I would follow up all interviews by telephone. I suggest you do so. If nothing else you can get decent feedback. When applying for vacancies I try to speak to the individual referenced in the advert. This establishes a relationship before they even see your CV. People hire people not paper in my experience.
posted by BenPens at 4:06 AM on May 22, 2013 [1 favorite]

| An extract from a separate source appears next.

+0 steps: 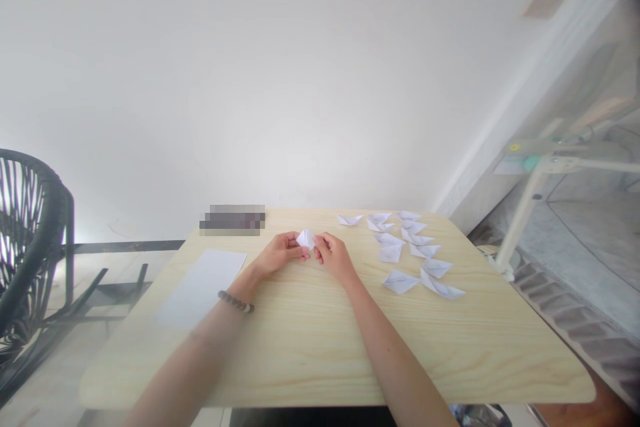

They know who their second (third, etc.) choice was in this search and are probably making plans if they are, indeed, going to fire the person they hired. If I were the hiring manager and I suddenly heard from you out of the blue given the circumstances, it wouldn't have any impact on where you were on that list. And, if I knew about your relationship with another employee, I'd also go tell him to keep his damned mouth shut.
posted by Sweetie Darling at 4:58 AM on May 22, 2013


Best answer: I'd reach out to the HR recruiter and/or interviewer with an email that says:

Dear So-and-So,

It was so great to interview with you for the X position. While I'm disappointed that I wasen't selected for this role, I was very impressed with what I saw and I was hoping that you'd keep me in mind for any future openings you may have.

Regards,

Slightly Amused


Also, check out their careers page to see if the job has been reposted.
posted by Ruthless Bunny at 7:08 AM on May 22, 2013


I am sure there are some managers/HR people who don't mind follow-up phone calls. For the record I find them annoying and more intrusive. For me (and this is only me mind you), I'd be slightly less inclined to hire someone who follow-up calls me, not a deal breaker, but in an otherwise tied choice it'd be an once against.